Train-tracking has become easier than ever before with all trains, except those running on the Mumbai suburban network, being covered live by the web-based trainenquiry.com service of the Indian Railways. It has now taken on a new map-based dimension with the addition of railradar.trainenquiry.com.
At any point in time, information can be had online or via SMS about the location and schedule of the 9,700-odd trains that run a given week. And what is more fascinating is that the location of any train, except those in the Konkan railway belt, can now be seen on a map anytime — represented by a colour-coded arrow that indicates whether a train is running on time or late.
Though the enquiry service has been working for some years and providing information on select trains, it has become comprehensive in its new avatar launched last April.
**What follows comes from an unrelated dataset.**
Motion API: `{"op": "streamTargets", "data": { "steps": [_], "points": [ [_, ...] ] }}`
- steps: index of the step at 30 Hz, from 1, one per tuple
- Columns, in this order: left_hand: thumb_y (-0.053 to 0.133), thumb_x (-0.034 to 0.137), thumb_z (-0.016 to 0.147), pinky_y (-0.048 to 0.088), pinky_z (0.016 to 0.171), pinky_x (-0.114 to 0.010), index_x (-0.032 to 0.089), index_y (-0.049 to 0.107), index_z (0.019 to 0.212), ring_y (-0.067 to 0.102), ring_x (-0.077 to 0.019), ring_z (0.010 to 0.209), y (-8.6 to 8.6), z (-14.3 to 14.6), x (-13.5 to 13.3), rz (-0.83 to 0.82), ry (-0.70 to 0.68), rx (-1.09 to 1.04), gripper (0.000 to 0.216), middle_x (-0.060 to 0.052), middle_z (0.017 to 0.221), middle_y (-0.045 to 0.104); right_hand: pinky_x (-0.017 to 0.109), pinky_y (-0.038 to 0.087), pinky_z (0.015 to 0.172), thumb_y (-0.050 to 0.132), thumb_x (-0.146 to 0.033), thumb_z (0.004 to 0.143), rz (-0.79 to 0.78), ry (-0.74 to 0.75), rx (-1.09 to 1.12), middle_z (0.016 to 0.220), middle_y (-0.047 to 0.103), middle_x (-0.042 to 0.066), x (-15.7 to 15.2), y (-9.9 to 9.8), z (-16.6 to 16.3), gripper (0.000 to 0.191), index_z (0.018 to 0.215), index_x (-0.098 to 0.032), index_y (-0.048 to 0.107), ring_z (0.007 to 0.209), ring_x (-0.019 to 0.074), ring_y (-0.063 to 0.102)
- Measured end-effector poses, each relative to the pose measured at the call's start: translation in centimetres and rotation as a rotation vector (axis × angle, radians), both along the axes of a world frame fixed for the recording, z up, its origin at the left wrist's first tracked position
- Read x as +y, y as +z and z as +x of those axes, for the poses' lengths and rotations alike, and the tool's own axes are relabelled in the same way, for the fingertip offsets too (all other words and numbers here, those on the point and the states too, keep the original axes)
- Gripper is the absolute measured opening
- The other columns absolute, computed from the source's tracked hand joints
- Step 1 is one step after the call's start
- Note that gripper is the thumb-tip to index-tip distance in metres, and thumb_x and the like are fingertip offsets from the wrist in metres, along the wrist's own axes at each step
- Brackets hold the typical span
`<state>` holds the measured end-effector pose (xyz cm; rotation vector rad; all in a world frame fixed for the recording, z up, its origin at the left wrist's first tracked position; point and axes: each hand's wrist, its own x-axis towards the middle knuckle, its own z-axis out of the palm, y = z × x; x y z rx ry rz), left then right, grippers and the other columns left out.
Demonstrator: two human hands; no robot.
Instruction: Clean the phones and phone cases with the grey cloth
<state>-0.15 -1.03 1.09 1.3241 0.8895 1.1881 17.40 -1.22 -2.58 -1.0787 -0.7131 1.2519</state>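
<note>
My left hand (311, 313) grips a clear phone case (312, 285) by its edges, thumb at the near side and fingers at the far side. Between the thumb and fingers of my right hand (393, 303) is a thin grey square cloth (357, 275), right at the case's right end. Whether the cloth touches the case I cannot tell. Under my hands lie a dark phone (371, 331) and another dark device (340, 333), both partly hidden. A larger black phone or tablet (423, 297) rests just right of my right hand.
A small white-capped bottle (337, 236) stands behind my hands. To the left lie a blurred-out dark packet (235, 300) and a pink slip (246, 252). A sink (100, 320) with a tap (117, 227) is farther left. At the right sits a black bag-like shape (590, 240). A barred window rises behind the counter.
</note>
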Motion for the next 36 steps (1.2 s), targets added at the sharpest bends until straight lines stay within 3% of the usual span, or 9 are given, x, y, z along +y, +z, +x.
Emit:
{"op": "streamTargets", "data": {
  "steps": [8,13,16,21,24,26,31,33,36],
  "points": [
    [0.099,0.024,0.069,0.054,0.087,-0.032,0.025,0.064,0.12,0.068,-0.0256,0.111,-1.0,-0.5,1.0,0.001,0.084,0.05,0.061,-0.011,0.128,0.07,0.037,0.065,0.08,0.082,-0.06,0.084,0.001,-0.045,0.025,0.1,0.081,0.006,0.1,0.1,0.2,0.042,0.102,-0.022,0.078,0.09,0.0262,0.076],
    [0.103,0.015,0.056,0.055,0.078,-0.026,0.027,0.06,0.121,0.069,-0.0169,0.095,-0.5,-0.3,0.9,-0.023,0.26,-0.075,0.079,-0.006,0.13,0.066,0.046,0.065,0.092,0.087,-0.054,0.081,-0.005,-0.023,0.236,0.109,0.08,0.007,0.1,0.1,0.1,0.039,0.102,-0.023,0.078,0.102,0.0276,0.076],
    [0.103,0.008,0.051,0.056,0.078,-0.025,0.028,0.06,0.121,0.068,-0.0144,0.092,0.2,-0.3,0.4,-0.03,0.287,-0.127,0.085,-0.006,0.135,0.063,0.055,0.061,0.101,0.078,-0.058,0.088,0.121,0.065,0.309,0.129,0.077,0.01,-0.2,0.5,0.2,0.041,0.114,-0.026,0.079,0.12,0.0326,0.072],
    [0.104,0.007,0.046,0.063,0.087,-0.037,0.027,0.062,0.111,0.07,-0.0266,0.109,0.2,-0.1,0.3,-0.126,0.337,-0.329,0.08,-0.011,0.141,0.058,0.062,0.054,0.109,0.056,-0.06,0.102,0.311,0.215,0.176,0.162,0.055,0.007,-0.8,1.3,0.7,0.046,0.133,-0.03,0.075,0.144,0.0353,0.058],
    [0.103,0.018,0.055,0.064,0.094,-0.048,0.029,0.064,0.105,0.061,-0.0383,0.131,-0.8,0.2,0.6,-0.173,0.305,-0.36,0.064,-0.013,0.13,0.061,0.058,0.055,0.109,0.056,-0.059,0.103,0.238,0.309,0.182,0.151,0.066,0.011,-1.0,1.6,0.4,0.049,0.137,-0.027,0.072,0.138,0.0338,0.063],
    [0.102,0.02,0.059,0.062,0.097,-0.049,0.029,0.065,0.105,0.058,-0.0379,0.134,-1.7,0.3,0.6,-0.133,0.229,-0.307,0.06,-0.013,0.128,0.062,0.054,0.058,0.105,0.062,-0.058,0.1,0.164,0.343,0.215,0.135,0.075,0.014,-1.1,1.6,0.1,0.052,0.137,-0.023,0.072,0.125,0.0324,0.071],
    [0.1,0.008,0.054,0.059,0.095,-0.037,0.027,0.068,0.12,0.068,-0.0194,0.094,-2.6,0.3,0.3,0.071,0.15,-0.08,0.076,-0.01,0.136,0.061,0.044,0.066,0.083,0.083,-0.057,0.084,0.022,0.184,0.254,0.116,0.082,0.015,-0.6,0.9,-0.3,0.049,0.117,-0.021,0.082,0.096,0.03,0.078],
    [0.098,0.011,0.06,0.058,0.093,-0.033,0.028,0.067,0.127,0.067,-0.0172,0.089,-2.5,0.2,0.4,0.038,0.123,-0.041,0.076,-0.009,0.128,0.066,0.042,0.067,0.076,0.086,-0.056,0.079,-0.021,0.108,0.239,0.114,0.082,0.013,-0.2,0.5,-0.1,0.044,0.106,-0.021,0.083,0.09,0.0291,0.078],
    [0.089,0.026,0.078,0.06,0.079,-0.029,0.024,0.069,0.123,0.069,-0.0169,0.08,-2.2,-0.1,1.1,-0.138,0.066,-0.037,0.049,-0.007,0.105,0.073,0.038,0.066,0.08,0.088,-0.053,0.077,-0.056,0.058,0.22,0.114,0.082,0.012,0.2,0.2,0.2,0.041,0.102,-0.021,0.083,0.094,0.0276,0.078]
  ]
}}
A mobile version was released in May; and just a few weeks ago came the map-based RailRadar add-on.
The site had witnessed no less than a crore visitors in the few months it was launched. And every day, on an average, more than 3.5 lakh users flocked to the trainenquiry.com and RailRadar websites, 20 per cent of whom used mobile devices to get information, said Manish Rathi, co-founder of Railyatri, which is involved in the operation of the site set up by the Centre For Railway Information Systems.
The appeal of the trainenquiry.com service lies in the ease of use. By entering some details in a search box — a train’s name or number or the names of stations — the user is presented with a list that can be narrowed down to a specific option.
By clicking on the train name displayed, the user can know where it is — whether it has halted at a station or is approaching one, the timings, the other stations en-route, the distances, and so on. Also the stations it has passed through and when, and the distance already traversed. It also tells us whether a train is running on schedule or is late at a point in time. (For getting the information via SMS, type SPOT (train number) and send the message to 139).
With RailRadar, passengers can now spot trains on a map by clicking on the blue (on time), yellow (delayed) or red (delayed by more than 15 minutes) arrows that represent individual trains, and know where it is at the moment. By clicking further, one can find out when it will arrive at different stations ahead of it and the time it passed the last few stations en route. In a nutshell, almost real-time (time lags of a few minutes are part of the system though) schedules of a train can be had by clicking on a map.
“Response to RailRadar has been tremendous — not just in India but worldwide. In the first week of its launch, RailRadar was noted as the top talked about map-based application across the world. While there are few additional countries where railways are tracked on a map, reviewers of this site have acknowledged that this has to be the biggest one just based on its sheer size and complexity,” Mr. Rathi said.